Each and every line of the data must appear exactly as given.

● ● ● ● ● ● ●

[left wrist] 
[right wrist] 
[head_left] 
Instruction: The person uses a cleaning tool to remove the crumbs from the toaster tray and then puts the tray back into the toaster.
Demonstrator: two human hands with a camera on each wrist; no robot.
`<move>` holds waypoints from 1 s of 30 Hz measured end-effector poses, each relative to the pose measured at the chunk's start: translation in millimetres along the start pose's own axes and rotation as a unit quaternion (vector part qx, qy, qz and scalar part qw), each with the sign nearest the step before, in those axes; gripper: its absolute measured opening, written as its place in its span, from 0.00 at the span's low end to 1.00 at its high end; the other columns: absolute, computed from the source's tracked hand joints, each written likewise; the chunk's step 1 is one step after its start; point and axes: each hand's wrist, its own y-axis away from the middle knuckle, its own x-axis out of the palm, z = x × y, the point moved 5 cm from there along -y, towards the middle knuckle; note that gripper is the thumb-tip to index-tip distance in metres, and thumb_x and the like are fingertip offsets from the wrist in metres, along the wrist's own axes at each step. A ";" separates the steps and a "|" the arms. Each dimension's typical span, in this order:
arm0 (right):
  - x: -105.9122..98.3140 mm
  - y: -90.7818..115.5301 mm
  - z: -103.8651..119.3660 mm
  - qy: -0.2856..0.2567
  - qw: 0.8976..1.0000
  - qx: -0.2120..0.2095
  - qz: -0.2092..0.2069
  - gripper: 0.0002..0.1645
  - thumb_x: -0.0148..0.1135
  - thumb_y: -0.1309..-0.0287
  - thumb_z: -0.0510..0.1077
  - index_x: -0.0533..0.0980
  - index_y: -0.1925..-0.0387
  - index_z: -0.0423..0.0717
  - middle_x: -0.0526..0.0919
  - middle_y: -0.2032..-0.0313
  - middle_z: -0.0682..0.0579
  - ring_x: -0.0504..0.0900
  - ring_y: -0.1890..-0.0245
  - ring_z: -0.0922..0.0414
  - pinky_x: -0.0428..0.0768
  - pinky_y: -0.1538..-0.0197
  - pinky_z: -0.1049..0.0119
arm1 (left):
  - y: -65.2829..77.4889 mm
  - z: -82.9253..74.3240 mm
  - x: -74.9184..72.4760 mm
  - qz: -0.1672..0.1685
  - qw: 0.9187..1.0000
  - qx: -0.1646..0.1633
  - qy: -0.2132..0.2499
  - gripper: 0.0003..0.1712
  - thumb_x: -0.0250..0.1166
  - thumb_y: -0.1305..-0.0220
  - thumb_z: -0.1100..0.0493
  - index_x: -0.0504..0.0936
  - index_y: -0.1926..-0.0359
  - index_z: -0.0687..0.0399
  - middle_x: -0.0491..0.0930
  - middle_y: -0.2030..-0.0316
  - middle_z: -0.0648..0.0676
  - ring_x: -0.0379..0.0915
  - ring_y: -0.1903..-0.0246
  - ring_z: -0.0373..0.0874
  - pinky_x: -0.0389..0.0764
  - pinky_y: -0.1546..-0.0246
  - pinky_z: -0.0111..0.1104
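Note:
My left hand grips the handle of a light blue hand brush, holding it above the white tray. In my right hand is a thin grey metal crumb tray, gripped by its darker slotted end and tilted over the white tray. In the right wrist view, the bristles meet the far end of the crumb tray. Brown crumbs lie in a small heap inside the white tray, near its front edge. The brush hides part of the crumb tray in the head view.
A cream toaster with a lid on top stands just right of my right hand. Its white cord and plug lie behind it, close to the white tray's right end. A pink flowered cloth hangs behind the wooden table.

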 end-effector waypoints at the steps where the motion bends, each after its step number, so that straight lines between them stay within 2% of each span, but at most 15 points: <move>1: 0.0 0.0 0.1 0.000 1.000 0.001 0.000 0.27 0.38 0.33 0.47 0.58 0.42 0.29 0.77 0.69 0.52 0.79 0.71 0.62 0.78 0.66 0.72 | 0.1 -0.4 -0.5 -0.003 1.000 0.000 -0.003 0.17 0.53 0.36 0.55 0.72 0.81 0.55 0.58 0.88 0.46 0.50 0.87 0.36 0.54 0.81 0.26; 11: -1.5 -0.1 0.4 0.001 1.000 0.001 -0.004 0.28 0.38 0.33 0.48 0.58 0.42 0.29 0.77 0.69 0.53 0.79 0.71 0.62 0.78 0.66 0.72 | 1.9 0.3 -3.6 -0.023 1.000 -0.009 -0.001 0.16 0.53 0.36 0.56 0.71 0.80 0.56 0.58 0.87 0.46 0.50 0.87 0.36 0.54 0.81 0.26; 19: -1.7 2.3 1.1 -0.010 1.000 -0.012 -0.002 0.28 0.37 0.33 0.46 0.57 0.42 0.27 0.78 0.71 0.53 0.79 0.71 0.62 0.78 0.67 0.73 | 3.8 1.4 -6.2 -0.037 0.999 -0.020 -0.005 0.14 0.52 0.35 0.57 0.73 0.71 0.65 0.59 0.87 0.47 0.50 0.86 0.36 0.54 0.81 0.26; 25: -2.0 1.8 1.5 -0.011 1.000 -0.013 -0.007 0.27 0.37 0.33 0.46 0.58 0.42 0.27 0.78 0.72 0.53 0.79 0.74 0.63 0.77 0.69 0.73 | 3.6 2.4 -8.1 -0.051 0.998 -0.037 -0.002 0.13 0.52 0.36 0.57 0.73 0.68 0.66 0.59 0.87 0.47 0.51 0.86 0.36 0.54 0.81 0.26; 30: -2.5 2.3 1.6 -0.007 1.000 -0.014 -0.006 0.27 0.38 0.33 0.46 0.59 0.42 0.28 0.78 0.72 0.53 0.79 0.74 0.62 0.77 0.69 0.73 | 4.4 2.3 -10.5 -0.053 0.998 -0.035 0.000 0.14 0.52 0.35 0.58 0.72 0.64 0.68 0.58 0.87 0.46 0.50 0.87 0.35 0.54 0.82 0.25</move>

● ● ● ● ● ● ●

▶ **Response for this exercise**:
[left wrist] 
[right wrist] 
[head_left] 
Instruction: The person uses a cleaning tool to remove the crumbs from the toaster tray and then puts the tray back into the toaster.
Demonstrator: two human hands with a camera on each wrist; no robot.
`<move>` holds waypoints from 1 s of 30 Hz measured end-effector poses, each relative to the pose measured at the chunk's start: translation in millimetres along the start pose's own axes and rotation as a unit quaternion (vector part qx, qy, qz and scalar part qw), each with the sign nearest the step before, in those axes; gripper: its absolute measured opening, written as its place in its span, from 0.00 at the span's low end to 1.00 at its high end; the other columns: absolute, computed from the source's tracked hand joints, each written likewise; the chunk's step 1 is one step after its start; point and axes: each hand's wrist, its own y-axis away from the middle knuckle, its own x-axis out of the palm, z = x × y, the point moved 5 cm from there along -y, towards the middle knuckle; note that gripper is the thumb-tip to index-tip distance in metres, and thumb_x and the like are fingertip offsets from the wrist in metres, along the wrist's own axes at each step. A ";" separates the steps and a "|" the arms. Each dimension's typical span, in this order:
arm0 (right):
  - x: -105.9122..98.3140 mm
  - y: -90.7818..115.5301 mm
  - z: -103.8651..119.3660 mm
  - qy: -0.2856..0.2567
  - qw: 0.8976..1.0000
  - qx: -0.2120..0.2095
  - qz: -0.2092..0.2069
  - gripper: 0.0002..0.1645
  - thumb_x: -0.0148..0.1135
  - thumb_y: -0.1309..-0.0287
  - thumb_z: -0.0510..0.1077
  - index_x: -0.0533..0.0980
  - index_y: -0.1925..-0.0387
  - index_z: -0.0423..0.0717
  - middle_x: -0.0526..0.0919
  - middle_y: -0.2032..-0.0313
  - middle_z: -0.0682..0.0579
  - ring_x: -0.0504..0.0900
  - ring_y: -0.1890..-0.0245
  - ring_z: -0.0922..0.0414
  - pinky_x: -0.0428..0.0768
  - pinky_y: -0.1538..-0.0197
  - pinky_z: -0.1049..0.0119
arm1 (left):
  - y: -65.2829..77.4889 mm
  - z: -82.9253..74.3240 mm
  - x: -74.9184..72.4760 mm
  - qz: -0.1672..0.1685
  - qw: 0.9187..1.0000
  - qx: -0.1646..0.1633
  - qy: -0.2132..0.2499
  - gripper: 0.0003..0.1712
  - thumb_x: -0.0250..0.1166
  - thumb_y: -0.1305..-0.0220
  - thumb_z: -0.1100..0.0493
  - index_x: -0.0504..0.0936
  - index_y: -0.1926..-0.0359
  - index_z: -0.0687..0.0399
  - middle_x: -0.0491..0.0930
  - middle_y: -0.2030..-0.0316
  - middle_z: -0.0648..0.0676
  - ring_x: -0.0379..0.0915
  - ring_y: -0.1903..-0.0246
  - ring_z: -0.0373..0.0874
  - pinky_x: -0.0389..0.0764
  - pinky_y: -0.1546..-0.0246
  - pinky_z: -0.0111..0.1104
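Note:
My left hand grips the handle of a light blue hand brush, holding it above the white tray. In my right hand is a thin grey metal crumb tray, gripped by its darker slotted end and tilted over the white tray. In the right wrist view, the bristles meet the far end of the crumb tray. Brown crumbs lie in a small heap inside the white tray, near its front edge. The brush hides part of the crumb tray in the head view.
A cream toaster with a lid on top stands just right of my right hand. Its white cord and plug lie behind it, close to the white tray's right end. A pink flowered cloth hangs behind the wooden table.
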
 end-effector waypoints at the steps where the motion bends, each after its step number, so that straight lines between them stay within 2% of each span, but at most 15 points: <move>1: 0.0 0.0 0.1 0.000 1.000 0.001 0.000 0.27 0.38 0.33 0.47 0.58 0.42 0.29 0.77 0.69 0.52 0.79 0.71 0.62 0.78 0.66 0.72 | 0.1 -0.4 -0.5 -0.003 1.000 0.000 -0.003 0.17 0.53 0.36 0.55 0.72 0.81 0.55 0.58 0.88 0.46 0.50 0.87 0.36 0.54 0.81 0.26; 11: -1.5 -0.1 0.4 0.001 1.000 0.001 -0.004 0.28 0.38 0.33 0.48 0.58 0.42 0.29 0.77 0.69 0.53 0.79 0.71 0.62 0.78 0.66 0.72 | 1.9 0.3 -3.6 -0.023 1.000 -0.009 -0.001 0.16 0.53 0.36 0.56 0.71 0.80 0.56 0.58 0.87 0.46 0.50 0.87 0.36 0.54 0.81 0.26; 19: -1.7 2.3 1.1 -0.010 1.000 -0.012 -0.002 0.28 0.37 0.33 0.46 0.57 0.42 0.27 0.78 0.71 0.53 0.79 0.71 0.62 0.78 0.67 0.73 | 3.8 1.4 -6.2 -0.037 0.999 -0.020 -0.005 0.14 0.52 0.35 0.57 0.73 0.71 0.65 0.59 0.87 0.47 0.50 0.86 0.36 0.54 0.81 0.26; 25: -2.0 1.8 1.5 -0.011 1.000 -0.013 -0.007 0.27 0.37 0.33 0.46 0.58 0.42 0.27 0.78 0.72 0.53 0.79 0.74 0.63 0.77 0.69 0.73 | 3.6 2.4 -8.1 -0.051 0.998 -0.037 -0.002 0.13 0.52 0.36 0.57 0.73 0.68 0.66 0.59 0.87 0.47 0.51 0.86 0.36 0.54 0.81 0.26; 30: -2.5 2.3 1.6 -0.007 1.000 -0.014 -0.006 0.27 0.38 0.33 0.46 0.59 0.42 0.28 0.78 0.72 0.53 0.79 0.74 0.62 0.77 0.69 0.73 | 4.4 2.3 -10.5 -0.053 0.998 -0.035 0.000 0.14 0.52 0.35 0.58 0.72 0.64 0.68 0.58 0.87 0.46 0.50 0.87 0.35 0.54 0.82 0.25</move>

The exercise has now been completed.